[es][凛泉]尴尬爱情故事

※乡村pa
风扇吱呀吱呀转,他抬头,看到濑名泉的脸,微微低着,目光停留在书页上。就是这么个景象,他可以这样目不转睛一直看很久。翻书声带着一种痒意搔刮他的双耳,空气闷热潮湿使人提不起劲。他张了张嘴,然后又闭上了。
不能打扰,他感觉自己进入了一个密闭的属于濑名泉的领域。在这个领域里只有濑名泉的动作,声音,气味,自己整个人是多余的,是陌生的闯入者,要被归为景物的一部分。

濑名泉把书放下了,目光转到朔间凛月脸上:醒了?还难受吗。
凛月嗯了一声,然后说没事了。
那就好。药放在床头,自己吃。濑名泉继续看起书。

他撕扯脑中混沌,一点一点思想是棉絮状的,被他掰开来细数。汗水自光裸的额头划落,身上热意还褪不下,这间房没有空调,光是一动不动就足够难受。他想,自己怎么在这里。哦,是发烧了。那阿濑怎么在这里,哦,他是来照顾病患的。
濑名泉走过来拿掉他额上的毛巾,重新拧一遍,再盖上去。你再睡会儿?他问。凛月很吃力地点点头,濑名泉就在他身旁,离得很近,一个俯视的角度,能感觉到温热平静的吐息。是他惯常的吐息,节奏平稳沉静,一同闻到还有混着药味洗衣粉味防晒霜味的阿濑的独有的味道。这次还带了点烟味。
你抽烟了?他问。
偶尔抽一根。他回答。

这让他有点可惜。阿濑难得抽烟,他居然在睡觉。他是多想看那场面,比方说,夹着细烟的纤长手指,叼着滤嘴的微开的唇,眼镜架在鼻梁上,白大褂连同烟雾被风吹起。朔间凛月并不那么有欲望,这不抱任何有关性的情色幻想,单单出于对美的欣赏。濑名泉就是这样一个人,带着一种与生俱来的气质,很不食烟火,但又有堕落自弃的一面,两种不同气场杂糅成这个很出挑的人。
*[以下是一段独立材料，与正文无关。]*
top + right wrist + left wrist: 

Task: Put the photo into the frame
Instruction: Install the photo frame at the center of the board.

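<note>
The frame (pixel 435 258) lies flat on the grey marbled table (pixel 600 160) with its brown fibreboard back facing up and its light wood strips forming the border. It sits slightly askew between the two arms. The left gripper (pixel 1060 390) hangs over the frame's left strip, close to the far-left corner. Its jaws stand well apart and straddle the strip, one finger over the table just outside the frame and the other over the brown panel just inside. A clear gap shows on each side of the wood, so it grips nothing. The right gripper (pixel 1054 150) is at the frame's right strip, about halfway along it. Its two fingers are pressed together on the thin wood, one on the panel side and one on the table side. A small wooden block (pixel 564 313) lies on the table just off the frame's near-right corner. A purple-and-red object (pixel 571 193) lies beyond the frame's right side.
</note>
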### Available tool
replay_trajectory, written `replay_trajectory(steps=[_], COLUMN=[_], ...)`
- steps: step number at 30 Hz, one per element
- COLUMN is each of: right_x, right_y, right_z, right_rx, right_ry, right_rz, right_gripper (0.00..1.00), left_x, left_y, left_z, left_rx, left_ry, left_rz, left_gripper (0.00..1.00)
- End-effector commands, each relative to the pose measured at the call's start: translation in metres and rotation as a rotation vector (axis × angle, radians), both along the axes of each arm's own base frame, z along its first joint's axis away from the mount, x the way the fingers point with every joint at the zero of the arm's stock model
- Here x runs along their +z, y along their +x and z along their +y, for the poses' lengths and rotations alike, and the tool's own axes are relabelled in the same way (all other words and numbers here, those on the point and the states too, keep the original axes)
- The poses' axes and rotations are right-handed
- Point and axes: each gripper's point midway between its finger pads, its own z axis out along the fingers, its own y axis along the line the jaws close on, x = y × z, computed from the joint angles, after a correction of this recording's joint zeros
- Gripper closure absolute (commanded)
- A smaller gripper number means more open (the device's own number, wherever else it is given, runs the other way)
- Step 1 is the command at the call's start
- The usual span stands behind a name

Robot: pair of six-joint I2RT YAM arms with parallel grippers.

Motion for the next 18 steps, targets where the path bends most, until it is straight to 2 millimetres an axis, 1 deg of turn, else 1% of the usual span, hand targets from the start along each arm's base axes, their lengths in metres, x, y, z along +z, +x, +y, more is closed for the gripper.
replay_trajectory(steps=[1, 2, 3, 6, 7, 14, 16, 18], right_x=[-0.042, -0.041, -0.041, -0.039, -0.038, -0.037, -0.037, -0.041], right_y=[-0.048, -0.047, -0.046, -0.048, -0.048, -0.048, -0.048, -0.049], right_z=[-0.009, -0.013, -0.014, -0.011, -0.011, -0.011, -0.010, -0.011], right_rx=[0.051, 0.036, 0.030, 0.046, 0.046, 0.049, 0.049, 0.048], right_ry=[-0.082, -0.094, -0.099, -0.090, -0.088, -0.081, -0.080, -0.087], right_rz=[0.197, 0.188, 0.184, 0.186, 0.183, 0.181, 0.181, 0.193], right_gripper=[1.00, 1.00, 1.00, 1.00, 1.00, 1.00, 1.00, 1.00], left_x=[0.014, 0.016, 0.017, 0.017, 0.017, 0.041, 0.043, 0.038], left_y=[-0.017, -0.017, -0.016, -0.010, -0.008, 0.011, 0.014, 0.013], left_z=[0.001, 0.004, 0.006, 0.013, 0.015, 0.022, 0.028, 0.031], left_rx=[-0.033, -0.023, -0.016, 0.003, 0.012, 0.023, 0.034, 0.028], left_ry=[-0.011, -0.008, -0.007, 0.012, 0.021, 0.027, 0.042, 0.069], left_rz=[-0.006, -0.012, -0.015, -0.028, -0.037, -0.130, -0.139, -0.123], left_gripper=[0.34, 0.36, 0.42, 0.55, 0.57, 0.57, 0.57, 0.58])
他眨了眨眼,有些困顿,眼皮还沉重耷拉着,但思想已经很清醒。这是最为痛苦的阶段——其实他有点睡不着了。窗外暮霭沉沉,现在已经是傍晚,他连续睡了快一天,确实也到了该起床的时候。他努力支撑着身体起身来。濑名泉没说话,用眼神表达疑问。
睡不着。我没事了。他回答。

阿濑在看什么书?他又问。

濑名泉瞥了他一眼:反正是你看不懂的书。

你真的不再休息一会儿?他又问了一遍。凛月气色不大好,整张脸是苍白的。他平时就是晒不黑的体质,一病起来几乎白到可怖。可凛月还是摇了摇头。他说,我饿了。
还要过一会儿开饭。濑名泉想了想说。他倒了杯水递给凛月,顺便将药也推过去。凛月接过,然后一声不吭吃了药。两边都在想事。朔间凛月想,阿濑从来没对他这样好,好不习惯。另一边濑名泉想,小熊难得这么乖,好不习惯。

他们住一屋。濑名泉是几个月前搬来的。
这是乡下,村里,山旮旯里头的山旮旯。事情源于几个月前,月永レオ又跌折了腿。对这类多动症而言,跌打损伤是家常便饭。可村里老医生过了年就要回城里安享天年,以后看病得跑远路。这怎么办。朱樱司很着急,看着月永レオ腿上裹着石膏继续蹦跶,很怕他下次又摔沟里。然后レオ说不要怕,我有个老同学,学医的。我喊他来我们这!
レオ拨了电话,为了彰显高端气场,特地开了外放。凛月听着电话那头冷冷一声:不要。然后就咔嚓一声,嘟嘟嘟嘟嘟。那是他第一次听濑名泉的声音,经由电磁波自千百里外的大都市传来,到了山沟里。声音哑哑的,有些失真,听上去干巴巴的。他抬头问:真的没问题吗。
レオ转过头,很自信:没问题!他答应啦,一周内肯定来。
这样。凛月转头又开始剥橘子。橘瓣塞进嘴里,吃得不出声响。

果不其然,没过三天,人就来了。行李提了三大箱。遮阳帽防晒衣大墨镜把整个人全副武装住,不给毒辣阳光一点空隙。凛月闻到厚重的防晒霜味,打了三个喷嚏。城里人哦,好麻烦。

咱们合作社呢,目标是赶超对面飞捏的产量。我们还要培育出最大的瓜,农产品会上能拿奖金,有奖金就能继续赶超对面飞捏!月永レオ挥舞着石膏滔滔不绝地介绍着,老同学的重逢激动人心,桌对面的濑名泉没理他,耳里塞着耳机,听着乐榜新歌,手上在玩flappy bird,连死三回。
朔间凛月走过去,抓过他的手机。
你干嘛。濑名泉拔了耳机,很不满。
凛月把手机还给他,屏幕上赫然一个数字,直接破了他一个月前的纪录。这个数字让濑名泉自尊心受挫。他已经卡在上头很久了,被一个乡巴佬轻而易举破了。凛月那时候确实是随性地点了两下,不想在对方心头已经结下不得了的大梁子。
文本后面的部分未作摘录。